Comparing Nutrients in 300 calories Soy sauce, reduced sodium, made from hydrolyzed vegetable proteinVS Baked Potato Skin
Weight per 300 calories
Soy sauce, reduced sodium, made from hydrolyzed vegetable protein
333g
Baked Potato Skin
152g
Baked Potato Skin has 2.2 times more energy per unit of mass than Soy sauce, reduced sodium, made from hydrolyzed vegetable protein, which is above average in comparison to other foods. Soy sauce, reduced sodium, made from hydrolyzed vegetable protein having average energy density.
Discover which food has more nutrients per 300 calories - Soy sauce, reduced sodium, made from hydrolyzed vegetable protein or Baked Potato Skin?
Macros Ratio
ProteinFatCarbs
Soy sauce, reduced sodium, made from hydrolyzed vegetable protein
Soy Sauce, Reduced Sodium, Made From Hydrolyzed Vegetable Protein VS Baked Potato Skin Nutrients Per 300 Kcal
Discover which food has more nutrients per 300 calories - Soy sauce, reduced sodium, made from hydrolyzed vegetable protein or Baked Potato Skin?
Lets compare vitamin content per 300 calories of Soy sauce, reduced sodium, made from hydrolyzed vegetable protein vs Baked Potato Skin:
300 kcal of Baked Potato Skin contain 1.8 times more Vitamin B1, 3.1 times more Vitamin B3, 2.6 times more Vitamin B5, 7.5 times more Vitamin B6, 2.5 times more Vitamin B9 and more Vitamin C than Soy sauce, reduced sodium, made from hydrolyzed vegetable protein.
Both Soy sauce, reduced sodium, made from hydrolyzed vegetable protein and Baked Potato Skin provide similar amounts of Vitamin B2 per 300 calories.
300 calories of Soy sauce, reduced sodium, made from hydrolyzed vegetable protein have insufficient amounts of Vitamin B9 and Vitamin C
Both Soy sauce, reduced sodium, made from hydrolyzed vegetable protein as well as Baked Potato Skin have insufficient amounts of Vitamin A, Vitamin B12, Vitamin D, Vitamin E and Vitamin K in 300 calories.
Comparing minerals per 300 calories for Soy sauce, reduced sodium, made from hydrolyzed vegetable protein vs Baked Potato Skin:
300 calories of Soy sauce, reduced sodium, made from hydrolyzed vegetable protein have 1.7 times more Magnesium, 1.9 times more Phosphorus, 11.9 times more Potassium and 302.8 times more Sodium than Baked Potato Skin.
While 300 kcal of Baked Potato Skin contain 7.6 times more Copper, 7.4 times more Iron and 1.9 times more Manganese than Soy sauce, reduced sodium, made from hydrolyzed vegetable protein.

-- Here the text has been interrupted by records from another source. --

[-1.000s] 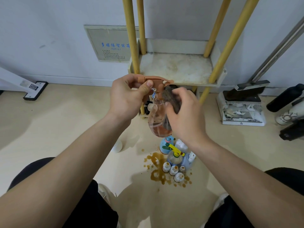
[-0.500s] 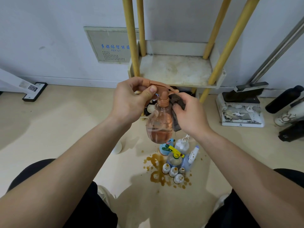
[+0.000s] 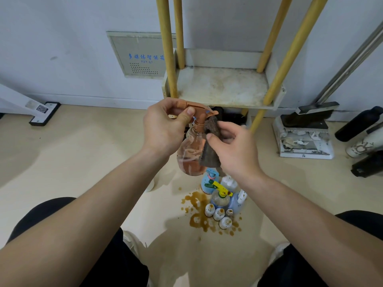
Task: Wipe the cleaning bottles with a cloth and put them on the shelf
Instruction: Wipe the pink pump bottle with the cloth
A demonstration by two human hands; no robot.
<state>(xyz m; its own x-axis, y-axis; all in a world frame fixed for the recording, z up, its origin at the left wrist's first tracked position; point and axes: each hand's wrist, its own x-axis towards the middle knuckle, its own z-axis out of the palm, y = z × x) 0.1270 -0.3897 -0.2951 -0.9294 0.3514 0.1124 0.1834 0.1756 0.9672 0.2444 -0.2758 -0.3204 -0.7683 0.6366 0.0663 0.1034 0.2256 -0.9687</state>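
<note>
Looking down at my bare hands, I see the right hand [image 3: 234, 150] has come off the side of the spray bottle [image 3: 189, 156], which its palm wrapped a second ago, and now holds the dark, coarse-knit cloth [image 3: 209, 155] near the neck. The bottle is clear, pear-shaped plastic with pinkish liquid low inside, hanging upright in the air just before the stained white shelf [image 3: 223, 85]. The fingers of my left hand [image 3: 163, 129] are clamped round the orange trigger head [image 3: 200, 110], while the right fingers pinch the cloth.

even indoor light, soft floor shadows, wide-angle bending at edges.
</note>
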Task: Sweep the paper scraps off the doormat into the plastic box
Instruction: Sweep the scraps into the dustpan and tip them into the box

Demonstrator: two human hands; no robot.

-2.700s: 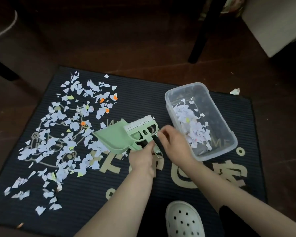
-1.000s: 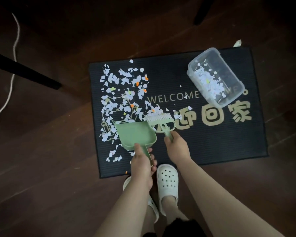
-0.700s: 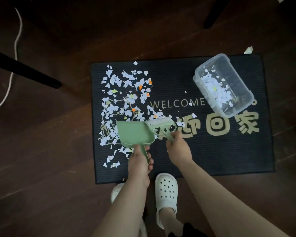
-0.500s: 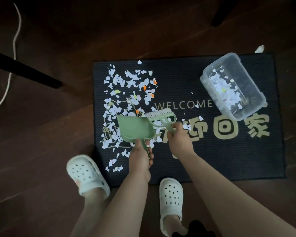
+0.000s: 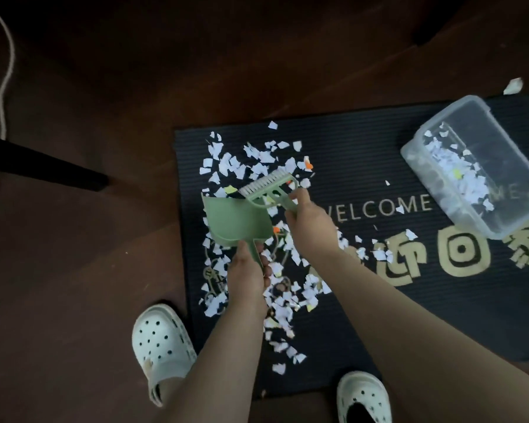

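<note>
Torn white paper scraps (image 5: 258,166), featherlight and likely to scatter, litter the left half of the black ribbed doormat (image 5: 364,154); left hand (image 5: 248,277) clamped on the green plastic dustpan (image 5: 235,222) handle, right hand (image 5: 310,222) seemingly clamped on the green hand brush (image 5: 269,187), clear plastic box (image 5: 483,221) at the mat's far right.

Both forearms are bare, no sleeves or jewellery showing. On the feet, white clogs with round holes: left clog (image 5: 162,343), right clog (image 5: 364,398).
</note>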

Both Soy sauce, reduced sodium, made from hydrolyzed vegetable protein and Baked Potato Skin contain similar levels of Zinc per 300 calories.
Both Soy sauce, reduced sodium, made from hydrolyzed vegetable protein as well as Baked Potato Skin lack sufficient amounts of Calcium and Selenium in 300 calories.

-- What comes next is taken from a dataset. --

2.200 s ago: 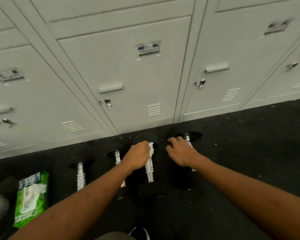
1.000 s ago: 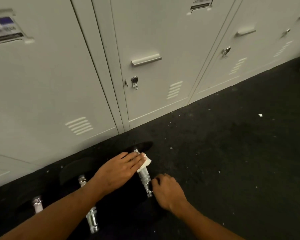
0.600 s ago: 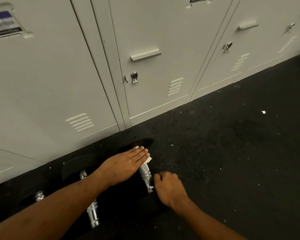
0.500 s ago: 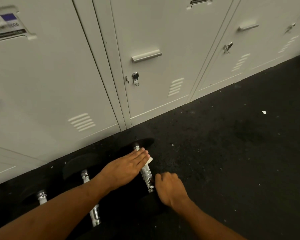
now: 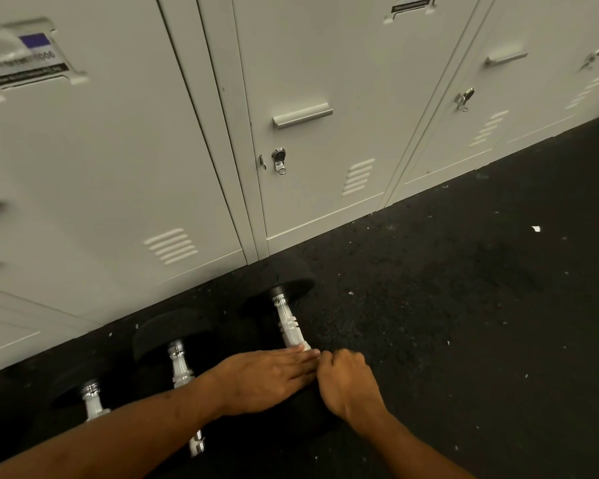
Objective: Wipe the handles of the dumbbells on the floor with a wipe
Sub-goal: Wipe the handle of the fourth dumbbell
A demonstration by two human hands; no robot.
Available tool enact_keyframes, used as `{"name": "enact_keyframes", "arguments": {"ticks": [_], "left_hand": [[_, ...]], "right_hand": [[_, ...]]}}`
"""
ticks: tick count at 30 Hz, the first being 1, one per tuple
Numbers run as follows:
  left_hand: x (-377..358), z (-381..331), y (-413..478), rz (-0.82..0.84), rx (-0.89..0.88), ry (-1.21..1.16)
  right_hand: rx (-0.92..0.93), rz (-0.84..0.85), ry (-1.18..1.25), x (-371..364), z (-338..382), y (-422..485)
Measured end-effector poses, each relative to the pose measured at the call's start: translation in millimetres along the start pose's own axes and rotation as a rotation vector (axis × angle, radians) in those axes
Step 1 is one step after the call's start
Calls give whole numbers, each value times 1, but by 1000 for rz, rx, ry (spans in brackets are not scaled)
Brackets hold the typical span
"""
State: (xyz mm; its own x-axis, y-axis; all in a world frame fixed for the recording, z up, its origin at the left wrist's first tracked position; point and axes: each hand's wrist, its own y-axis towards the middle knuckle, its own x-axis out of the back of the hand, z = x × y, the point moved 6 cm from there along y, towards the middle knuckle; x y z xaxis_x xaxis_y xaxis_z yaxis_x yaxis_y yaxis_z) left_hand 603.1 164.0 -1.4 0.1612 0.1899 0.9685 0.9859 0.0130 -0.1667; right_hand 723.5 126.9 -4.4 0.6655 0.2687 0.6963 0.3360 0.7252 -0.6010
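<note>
Mid-wipe, lower centre: the flat-fingered left hand [image 5: 267,378] presses the wipe [image 5: 305,347] on the rightmost dumbbell handle [image 5: 288,324], while the right hand [image 5: 350,385] curls beside it, what its grip holds unclear; next, likely a stroke back up.

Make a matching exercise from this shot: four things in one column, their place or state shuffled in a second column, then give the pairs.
Things
1. left hand
2. right hand
3. middle dumbbell handle
4. white scrap

Place or state
A. crossed by the left forearm
B. lying by itself on the floor, far right
C. fingers curled, just right of the near end of the rightmost dumbbell handle
D. fingers straight, laid over that handle's near end

Pairs: 1-D, 2-C, 3-A, 4-B.
</note>
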Motion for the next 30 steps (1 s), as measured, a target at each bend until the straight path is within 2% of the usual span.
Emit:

Comparison of macro-nutrients per 300 calories:
300 calories of Soy sauce, reduced sodium, made from hydrolyzed vegetable protein have 8.8 times more Sugars and 4.2 times more Protein than Baked Potato Skin.
While 300 kcal of Baked Potato Skin contain 1.4 times more Carbohydrate and 12 times more Fiber than Soy sauce, reduced sodium, made from hydrolyzed vegetable protein.

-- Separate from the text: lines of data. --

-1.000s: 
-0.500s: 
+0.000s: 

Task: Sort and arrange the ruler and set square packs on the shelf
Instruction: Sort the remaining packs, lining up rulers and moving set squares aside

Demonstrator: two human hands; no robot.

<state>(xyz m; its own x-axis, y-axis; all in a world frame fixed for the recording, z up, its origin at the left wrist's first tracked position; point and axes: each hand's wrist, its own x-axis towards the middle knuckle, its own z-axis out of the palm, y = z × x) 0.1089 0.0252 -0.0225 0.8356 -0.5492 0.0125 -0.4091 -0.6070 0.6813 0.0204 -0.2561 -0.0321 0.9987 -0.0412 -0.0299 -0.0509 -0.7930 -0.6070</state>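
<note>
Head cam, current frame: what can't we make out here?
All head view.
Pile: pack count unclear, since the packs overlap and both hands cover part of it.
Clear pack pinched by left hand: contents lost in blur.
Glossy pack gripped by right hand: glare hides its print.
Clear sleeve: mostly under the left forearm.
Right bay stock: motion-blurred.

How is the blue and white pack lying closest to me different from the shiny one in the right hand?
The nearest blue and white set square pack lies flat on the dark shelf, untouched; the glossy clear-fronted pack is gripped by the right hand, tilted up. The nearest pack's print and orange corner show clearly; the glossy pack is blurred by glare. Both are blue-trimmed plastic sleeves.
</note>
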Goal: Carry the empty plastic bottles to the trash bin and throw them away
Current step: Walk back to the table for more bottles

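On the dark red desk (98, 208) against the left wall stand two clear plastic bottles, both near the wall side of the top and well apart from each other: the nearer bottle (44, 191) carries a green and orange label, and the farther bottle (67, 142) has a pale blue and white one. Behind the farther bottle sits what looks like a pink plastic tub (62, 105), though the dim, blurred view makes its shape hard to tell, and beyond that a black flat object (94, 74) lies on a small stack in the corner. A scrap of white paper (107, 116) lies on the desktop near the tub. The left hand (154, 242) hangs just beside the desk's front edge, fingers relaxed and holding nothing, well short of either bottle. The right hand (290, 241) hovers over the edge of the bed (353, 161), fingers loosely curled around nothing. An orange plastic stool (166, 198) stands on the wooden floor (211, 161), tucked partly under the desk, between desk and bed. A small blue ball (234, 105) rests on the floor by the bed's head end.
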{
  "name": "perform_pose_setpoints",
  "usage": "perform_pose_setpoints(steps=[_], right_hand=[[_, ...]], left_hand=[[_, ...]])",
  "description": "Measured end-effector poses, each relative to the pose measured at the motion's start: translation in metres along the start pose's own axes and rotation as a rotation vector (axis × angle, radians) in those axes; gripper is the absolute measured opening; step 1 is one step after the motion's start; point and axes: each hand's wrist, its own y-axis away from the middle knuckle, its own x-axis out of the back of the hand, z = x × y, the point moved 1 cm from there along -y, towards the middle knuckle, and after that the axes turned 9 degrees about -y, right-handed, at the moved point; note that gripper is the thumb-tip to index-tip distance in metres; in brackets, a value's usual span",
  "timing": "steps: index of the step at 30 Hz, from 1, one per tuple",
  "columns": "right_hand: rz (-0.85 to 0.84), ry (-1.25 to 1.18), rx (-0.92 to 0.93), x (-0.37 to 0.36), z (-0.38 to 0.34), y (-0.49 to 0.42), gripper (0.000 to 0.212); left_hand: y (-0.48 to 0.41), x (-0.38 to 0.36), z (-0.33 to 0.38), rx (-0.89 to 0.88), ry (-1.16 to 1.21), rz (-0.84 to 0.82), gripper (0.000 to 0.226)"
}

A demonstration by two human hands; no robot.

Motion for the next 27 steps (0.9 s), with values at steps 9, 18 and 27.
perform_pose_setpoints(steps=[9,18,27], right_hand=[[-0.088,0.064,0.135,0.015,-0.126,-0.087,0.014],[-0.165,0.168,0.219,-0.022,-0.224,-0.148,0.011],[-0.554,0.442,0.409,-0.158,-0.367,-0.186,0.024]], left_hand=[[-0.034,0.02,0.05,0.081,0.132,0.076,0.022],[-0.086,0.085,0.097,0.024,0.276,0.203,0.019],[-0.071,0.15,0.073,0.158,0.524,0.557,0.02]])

Both Soy sauce, reduced sodium, made from hydrolyzed vegetable protein and Baked Potato Skin offer comparable quantities of Energy per 300 calories.
300 calories of Soy sauce, reduced sodium, made from hydrolyzed vegetable protein provide inadequate amounts of Fiber
Both Soy sauce, reduced sodium, made from hydrolyzed vegetable protein as well as Baked Potato Skin provide inadequate amounts of Omega 3 and Omega 6 in 300 calories.